▸ EXERCISE AIM:
Copy, word for word, the lines of the entries below between the one with "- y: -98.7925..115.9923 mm" and the one with "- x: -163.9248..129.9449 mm", inclusive, and leave out everything else.

▸ GIVEN ENTRIES:
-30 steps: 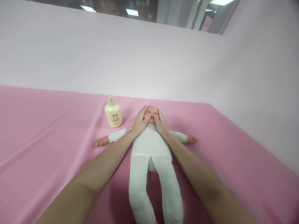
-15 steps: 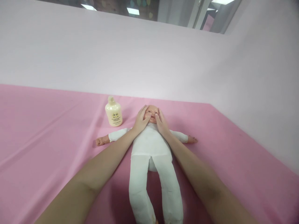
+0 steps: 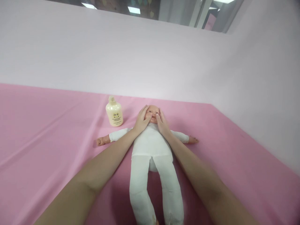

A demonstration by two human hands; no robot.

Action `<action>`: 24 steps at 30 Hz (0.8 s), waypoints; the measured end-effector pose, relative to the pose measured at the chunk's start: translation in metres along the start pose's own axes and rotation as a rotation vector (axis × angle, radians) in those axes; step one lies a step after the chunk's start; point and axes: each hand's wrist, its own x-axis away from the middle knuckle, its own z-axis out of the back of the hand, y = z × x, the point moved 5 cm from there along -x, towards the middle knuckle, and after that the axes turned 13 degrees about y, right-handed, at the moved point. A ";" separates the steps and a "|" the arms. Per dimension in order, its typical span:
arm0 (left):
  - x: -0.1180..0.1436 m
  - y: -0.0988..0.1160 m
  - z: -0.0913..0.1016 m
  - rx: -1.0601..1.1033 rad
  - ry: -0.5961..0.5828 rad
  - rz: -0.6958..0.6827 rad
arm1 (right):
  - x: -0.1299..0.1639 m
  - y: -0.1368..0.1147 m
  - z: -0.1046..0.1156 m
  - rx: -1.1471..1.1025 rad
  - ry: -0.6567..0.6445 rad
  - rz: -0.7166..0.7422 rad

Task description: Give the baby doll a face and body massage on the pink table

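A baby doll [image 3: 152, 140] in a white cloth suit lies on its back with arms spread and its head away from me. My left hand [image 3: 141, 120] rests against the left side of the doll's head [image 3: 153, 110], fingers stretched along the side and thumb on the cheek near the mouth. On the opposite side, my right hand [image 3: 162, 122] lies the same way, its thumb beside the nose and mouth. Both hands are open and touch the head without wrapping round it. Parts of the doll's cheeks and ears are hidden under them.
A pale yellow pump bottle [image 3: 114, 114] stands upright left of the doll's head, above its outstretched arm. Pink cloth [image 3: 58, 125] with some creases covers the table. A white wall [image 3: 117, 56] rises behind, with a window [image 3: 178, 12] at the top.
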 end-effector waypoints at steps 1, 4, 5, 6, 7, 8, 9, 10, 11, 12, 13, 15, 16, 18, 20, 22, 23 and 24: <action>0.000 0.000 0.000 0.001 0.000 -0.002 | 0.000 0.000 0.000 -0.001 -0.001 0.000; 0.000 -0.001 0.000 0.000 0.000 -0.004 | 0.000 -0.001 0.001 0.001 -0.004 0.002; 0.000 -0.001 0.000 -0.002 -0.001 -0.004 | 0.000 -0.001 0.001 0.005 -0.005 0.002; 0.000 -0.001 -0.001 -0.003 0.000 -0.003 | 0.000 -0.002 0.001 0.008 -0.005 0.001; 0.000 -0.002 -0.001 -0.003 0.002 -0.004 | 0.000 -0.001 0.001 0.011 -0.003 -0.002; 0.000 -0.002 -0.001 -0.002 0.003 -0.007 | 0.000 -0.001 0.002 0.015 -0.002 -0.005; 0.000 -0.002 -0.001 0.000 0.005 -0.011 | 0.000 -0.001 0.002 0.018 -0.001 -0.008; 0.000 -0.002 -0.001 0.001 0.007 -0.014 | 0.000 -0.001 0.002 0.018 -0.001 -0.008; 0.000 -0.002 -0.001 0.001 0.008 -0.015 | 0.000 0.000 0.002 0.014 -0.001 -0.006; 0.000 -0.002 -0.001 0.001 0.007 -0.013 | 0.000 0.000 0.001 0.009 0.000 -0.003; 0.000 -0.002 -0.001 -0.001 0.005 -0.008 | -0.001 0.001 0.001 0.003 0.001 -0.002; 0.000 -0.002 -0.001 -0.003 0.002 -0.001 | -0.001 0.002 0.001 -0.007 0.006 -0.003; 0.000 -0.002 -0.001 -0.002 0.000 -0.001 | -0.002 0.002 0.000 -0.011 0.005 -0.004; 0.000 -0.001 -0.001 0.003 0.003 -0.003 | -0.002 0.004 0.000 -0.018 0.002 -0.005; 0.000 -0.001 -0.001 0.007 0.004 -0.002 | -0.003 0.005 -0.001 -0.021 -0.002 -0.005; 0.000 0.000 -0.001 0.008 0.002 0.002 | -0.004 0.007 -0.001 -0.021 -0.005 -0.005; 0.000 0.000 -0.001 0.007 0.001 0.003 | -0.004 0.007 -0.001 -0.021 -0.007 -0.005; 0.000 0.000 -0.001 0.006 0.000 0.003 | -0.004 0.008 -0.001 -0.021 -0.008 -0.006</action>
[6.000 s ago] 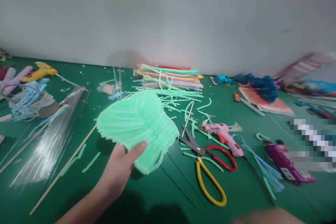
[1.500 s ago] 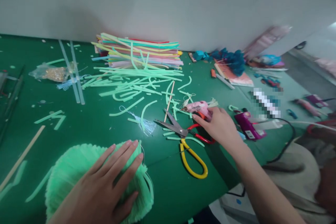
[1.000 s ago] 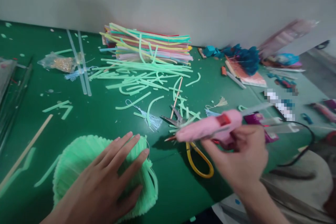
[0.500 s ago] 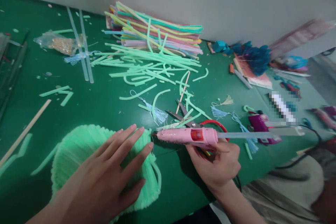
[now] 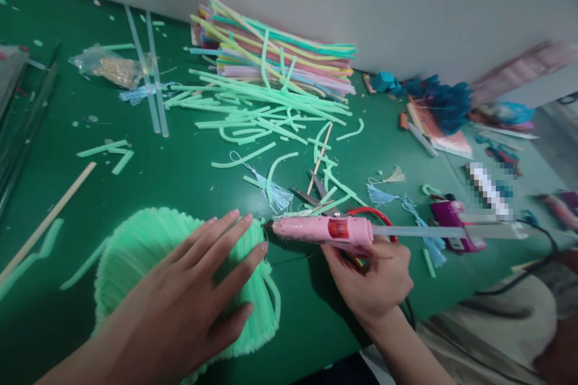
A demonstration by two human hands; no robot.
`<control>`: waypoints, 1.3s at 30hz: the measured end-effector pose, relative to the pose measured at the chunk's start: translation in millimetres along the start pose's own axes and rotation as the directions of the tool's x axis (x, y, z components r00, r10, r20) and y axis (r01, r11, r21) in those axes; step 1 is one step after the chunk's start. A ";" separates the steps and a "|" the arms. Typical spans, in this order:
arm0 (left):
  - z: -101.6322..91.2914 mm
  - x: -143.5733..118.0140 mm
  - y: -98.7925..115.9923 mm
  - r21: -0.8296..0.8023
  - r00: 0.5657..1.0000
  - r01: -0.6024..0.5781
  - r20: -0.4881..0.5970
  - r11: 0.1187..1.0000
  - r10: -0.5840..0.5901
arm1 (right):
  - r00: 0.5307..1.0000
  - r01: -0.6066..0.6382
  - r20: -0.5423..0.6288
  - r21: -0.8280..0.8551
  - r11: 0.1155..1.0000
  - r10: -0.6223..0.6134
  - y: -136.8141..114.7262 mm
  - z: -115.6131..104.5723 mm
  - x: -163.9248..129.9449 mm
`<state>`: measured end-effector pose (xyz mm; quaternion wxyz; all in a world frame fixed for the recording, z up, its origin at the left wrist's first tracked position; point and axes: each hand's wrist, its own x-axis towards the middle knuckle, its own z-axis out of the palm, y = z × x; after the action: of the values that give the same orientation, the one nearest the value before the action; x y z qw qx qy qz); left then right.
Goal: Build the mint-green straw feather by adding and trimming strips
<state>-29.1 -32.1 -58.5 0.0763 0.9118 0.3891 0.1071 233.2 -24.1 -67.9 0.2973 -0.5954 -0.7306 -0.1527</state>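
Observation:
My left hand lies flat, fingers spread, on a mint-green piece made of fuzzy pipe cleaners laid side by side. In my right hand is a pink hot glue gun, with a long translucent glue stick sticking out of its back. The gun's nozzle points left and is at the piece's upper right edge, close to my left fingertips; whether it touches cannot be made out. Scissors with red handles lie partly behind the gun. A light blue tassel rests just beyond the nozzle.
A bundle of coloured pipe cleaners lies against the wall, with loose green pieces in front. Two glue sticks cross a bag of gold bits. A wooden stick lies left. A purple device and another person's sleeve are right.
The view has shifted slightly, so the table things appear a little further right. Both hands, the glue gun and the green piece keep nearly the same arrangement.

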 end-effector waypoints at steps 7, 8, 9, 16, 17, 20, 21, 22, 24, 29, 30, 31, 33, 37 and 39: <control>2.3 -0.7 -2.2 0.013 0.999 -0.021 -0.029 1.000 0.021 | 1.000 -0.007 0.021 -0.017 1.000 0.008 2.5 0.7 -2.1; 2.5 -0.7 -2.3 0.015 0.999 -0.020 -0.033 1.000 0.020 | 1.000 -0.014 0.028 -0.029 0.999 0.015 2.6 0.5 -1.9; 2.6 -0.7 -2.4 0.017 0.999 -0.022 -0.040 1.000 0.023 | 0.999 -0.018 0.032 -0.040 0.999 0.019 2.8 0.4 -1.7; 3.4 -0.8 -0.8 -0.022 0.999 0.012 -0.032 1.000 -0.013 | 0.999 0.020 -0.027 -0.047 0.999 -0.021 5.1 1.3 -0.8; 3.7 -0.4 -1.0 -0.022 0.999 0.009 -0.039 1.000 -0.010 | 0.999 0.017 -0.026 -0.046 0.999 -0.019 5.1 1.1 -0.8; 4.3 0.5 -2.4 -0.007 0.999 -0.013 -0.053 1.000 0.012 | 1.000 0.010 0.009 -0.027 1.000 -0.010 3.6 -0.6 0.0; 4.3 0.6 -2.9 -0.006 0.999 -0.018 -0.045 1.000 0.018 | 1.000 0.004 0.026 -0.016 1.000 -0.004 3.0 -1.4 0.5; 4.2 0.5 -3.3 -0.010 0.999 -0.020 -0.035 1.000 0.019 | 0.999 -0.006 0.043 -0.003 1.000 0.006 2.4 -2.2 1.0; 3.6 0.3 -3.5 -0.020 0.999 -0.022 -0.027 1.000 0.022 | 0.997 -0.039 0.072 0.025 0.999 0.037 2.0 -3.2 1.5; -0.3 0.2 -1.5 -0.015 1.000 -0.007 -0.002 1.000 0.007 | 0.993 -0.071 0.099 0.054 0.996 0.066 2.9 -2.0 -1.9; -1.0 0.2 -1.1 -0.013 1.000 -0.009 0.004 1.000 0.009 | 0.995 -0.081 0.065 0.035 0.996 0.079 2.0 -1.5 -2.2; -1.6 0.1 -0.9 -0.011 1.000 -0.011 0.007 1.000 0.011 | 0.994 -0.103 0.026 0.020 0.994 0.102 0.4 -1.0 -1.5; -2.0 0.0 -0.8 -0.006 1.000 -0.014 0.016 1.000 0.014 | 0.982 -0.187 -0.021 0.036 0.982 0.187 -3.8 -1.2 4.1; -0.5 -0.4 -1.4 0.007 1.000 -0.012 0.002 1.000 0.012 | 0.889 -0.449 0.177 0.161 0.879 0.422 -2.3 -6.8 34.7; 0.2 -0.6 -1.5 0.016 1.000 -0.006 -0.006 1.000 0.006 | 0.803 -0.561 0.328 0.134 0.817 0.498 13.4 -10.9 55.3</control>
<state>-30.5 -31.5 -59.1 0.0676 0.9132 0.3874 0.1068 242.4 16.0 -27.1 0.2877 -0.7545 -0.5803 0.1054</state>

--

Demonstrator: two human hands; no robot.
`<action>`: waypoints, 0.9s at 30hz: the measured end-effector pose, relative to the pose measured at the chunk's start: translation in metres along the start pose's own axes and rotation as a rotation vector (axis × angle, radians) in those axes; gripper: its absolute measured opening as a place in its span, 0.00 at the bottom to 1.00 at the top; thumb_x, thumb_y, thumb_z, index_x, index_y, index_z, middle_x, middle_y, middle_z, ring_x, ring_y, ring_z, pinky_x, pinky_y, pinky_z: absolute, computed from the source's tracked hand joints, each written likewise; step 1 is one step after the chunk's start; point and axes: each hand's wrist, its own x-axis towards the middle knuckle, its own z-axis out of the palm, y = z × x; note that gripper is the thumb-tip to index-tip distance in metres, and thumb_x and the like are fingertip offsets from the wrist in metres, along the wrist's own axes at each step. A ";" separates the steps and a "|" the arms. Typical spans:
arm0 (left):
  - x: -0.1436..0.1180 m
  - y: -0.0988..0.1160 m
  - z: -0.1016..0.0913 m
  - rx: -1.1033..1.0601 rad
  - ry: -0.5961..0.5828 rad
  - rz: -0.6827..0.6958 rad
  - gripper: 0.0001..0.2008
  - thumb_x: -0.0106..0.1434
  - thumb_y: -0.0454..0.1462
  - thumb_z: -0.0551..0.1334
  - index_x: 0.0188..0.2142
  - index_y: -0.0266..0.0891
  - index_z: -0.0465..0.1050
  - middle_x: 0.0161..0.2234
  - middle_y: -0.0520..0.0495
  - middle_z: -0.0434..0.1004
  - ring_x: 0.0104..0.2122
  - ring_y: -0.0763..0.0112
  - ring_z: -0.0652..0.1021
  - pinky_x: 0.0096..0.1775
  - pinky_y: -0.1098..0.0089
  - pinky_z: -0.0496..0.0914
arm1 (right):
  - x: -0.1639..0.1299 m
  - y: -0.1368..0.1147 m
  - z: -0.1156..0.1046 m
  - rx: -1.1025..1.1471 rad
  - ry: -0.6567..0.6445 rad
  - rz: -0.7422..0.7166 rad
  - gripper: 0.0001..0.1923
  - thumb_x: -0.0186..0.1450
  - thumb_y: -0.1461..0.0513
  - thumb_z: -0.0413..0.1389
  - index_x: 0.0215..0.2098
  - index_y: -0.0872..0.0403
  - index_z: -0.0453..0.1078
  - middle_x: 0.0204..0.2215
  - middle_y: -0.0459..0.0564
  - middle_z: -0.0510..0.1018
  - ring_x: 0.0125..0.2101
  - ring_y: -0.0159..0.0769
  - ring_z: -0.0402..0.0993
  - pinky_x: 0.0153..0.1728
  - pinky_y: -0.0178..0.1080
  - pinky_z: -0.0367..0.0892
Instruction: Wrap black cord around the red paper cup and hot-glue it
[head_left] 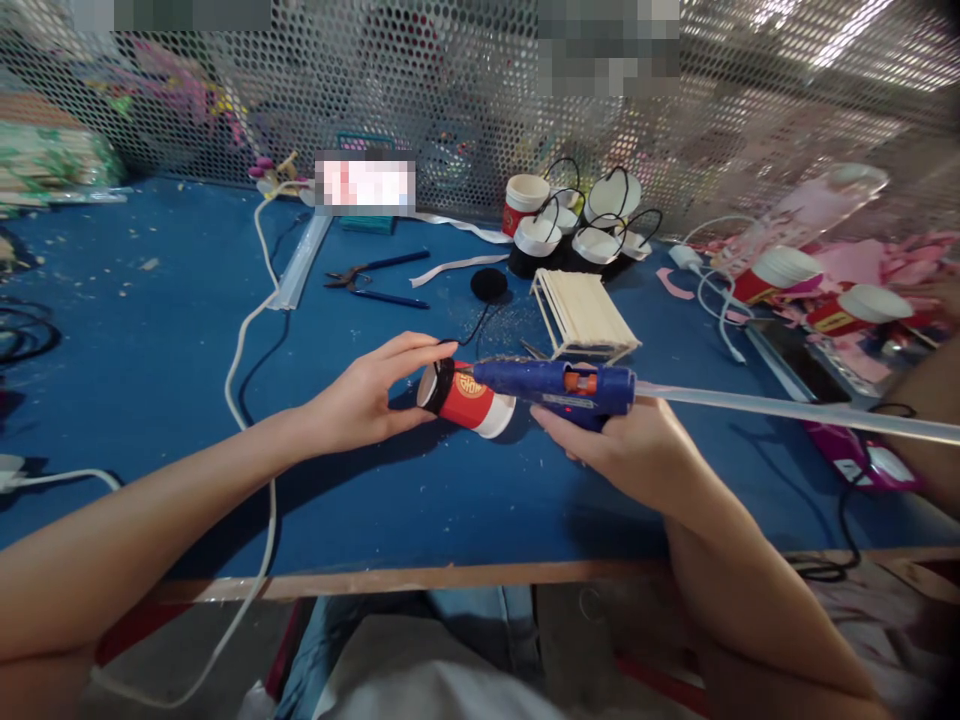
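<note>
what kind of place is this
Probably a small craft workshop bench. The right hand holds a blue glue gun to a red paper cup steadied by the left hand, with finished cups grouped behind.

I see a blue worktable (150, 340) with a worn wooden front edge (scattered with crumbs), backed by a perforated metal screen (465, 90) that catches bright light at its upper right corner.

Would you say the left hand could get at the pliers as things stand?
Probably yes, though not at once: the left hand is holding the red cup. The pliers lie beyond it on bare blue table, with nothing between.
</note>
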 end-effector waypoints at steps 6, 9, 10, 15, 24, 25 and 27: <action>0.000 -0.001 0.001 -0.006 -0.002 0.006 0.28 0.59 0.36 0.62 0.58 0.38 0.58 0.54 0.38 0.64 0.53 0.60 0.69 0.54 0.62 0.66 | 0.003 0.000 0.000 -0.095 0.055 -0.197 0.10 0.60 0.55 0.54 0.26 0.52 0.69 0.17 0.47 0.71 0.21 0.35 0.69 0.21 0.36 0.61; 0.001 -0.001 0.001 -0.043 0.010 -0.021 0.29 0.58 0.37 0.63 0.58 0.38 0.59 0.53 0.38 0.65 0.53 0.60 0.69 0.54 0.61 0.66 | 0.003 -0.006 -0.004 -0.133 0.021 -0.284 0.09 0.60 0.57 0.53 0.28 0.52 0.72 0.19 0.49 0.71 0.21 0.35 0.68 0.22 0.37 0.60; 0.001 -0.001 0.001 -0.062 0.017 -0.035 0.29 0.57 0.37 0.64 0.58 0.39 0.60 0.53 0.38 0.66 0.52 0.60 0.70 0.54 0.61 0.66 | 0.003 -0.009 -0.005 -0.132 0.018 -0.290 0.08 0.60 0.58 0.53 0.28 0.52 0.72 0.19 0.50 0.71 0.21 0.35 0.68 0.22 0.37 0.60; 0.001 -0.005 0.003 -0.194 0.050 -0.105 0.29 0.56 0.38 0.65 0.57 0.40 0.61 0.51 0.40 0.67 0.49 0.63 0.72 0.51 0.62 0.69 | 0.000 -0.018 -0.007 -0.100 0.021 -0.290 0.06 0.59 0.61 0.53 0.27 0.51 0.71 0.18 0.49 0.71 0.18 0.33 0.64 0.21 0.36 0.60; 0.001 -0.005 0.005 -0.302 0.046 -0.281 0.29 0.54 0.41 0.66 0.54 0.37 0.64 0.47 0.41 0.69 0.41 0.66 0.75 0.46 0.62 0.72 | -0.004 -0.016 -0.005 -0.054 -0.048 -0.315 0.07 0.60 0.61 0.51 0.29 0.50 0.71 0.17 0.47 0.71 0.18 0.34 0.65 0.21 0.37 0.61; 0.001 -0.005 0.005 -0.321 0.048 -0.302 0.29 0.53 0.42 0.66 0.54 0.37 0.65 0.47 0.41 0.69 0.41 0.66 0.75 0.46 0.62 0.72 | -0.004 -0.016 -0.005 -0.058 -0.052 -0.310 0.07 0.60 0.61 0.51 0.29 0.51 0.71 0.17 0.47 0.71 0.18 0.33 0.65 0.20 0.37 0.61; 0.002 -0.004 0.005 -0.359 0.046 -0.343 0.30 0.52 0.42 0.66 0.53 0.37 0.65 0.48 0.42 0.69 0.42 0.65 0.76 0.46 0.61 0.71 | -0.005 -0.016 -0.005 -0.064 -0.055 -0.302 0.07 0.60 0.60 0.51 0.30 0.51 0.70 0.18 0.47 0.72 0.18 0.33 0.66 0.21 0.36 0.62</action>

▸ EXERCISE ANSWER:
  - y: -98.7925..115.9923 mm
  - r21: -0.8296..0.8023
  - r00: 0.5657..1.0000
  - r01: -0.6024..0.5781
  - r20: -0.4881..0.5970
  - r11: 0.1187..1.0000
  - r10: -0.5840..0.5901
arm1 (right):
  - r00: 0.5307..1.0000
  - r01: -0.6066..0.6382
  - r20: -0.5423..0.6288
  - r21: -0.8280..0.8551
  - r11: 0.1155..1.0000
  - r10: -0.6223..0.6134
  - y: -136.8141..114.7262 mm
  - z: -115.6131..104.5723 mm
  - x: -163.9248..129.9449 mm

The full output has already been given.